Problem details
Exactly as written, copy the lines that run from the start of the data below to the line containing "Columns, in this", both ends included.

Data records
▶

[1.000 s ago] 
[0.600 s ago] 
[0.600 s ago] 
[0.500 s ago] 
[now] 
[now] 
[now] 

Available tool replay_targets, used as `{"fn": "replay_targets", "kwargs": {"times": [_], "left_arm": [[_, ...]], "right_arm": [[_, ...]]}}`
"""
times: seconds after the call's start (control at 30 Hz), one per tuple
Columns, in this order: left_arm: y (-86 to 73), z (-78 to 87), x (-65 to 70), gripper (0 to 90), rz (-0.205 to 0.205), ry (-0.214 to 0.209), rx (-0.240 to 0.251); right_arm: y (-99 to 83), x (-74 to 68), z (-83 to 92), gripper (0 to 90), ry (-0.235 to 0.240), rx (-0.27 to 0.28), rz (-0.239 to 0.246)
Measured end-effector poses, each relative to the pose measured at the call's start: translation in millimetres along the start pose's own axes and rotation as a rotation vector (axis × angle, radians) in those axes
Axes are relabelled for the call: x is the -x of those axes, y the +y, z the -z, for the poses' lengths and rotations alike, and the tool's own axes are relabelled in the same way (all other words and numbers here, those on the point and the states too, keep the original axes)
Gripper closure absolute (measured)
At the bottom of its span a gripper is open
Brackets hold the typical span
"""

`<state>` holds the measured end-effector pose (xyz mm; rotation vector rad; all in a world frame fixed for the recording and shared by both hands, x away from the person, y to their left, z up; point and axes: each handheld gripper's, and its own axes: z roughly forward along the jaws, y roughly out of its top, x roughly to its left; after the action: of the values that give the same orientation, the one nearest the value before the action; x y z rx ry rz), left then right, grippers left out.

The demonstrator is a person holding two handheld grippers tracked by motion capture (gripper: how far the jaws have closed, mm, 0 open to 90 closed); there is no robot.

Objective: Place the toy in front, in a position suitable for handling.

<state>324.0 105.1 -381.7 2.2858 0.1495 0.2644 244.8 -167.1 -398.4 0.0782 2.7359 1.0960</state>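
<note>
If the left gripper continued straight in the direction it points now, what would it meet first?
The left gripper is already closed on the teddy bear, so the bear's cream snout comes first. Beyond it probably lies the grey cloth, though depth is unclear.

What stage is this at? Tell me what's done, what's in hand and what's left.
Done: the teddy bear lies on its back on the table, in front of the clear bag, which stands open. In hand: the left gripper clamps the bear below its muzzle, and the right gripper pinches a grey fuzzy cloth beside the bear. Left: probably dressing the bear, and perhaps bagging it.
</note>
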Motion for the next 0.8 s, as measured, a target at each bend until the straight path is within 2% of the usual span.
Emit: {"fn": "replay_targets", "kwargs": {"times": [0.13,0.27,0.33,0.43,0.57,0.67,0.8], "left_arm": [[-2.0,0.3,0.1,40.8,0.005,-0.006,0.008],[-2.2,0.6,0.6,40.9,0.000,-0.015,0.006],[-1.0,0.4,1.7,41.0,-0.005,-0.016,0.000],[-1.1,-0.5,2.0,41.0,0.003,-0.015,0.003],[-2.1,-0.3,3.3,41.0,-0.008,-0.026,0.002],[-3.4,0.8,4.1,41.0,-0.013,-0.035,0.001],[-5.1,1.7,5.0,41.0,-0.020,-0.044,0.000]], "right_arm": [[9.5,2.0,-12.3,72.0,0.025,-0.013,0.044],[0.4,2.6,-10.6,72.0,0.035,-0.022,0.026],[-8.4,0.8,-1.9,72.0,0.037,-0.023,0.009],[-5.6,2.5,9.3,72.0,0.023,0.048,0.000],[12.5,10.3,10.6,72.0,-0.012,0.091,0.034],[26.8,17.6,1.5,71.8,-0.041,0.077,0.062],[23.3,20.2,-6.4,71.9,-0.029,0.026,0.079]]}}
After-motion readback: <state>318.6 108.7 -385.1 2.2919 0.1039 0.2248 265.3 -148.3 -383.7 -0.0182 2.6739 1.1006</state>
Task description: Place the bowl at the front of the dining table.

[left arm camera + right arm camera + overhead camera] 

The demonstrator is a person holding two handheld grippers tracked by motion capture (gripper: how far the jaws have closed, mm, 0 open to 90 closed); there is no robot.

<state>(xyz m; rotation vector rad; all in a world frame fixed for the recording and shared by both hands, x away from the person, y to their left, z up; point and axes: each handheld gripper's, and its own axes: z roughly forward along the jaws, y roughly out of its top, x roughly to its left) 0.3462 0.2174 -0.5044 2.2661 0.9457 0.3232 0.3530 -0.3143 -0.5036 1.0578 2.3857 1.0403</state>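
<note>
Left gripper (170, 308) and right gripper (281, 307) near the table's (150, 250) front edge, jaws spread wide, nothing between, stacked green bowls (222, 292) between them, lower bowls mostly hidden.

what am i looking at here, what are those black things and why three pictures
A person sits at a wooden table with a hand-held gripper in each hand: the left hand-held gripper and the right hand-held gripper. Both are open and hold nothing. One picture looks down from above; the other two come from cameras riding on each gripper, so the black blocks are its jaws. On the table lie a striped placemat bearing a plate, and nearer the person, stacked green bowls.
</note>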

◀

Response below
[1.000 s ago] 
[0.600 s ago] 
[0.600 s ago] 
[0.500 s ago] 
[now] 
[now] 
[now] 

Available tool replay_targets, used as `{"fn": "replay_targets", "kwargs": {"times": [_], "left_arm": [[_, ...]], "right_arm": [[_, ...]]}}`
"""
times: seconds after the call's start (control at 30 Hz), one per tuple
Columns, in this order: left_arm: y (-86 to 73), z (-78 to 87), x (-65 to 70), gripper (0 to 90), rz (-0.205 to 0.205), ry (-0.214 to 0.209), rx (-0.240 to 0.251); right_arm: y (-99 to 83), x (-74 to 68), z (-83 to 92), gripper (0 to 90), ry (-0.235 to 0.240), rx (-0.27 to 0.28), rz (-0.239 to 0.246)

The response to this exercise is complete.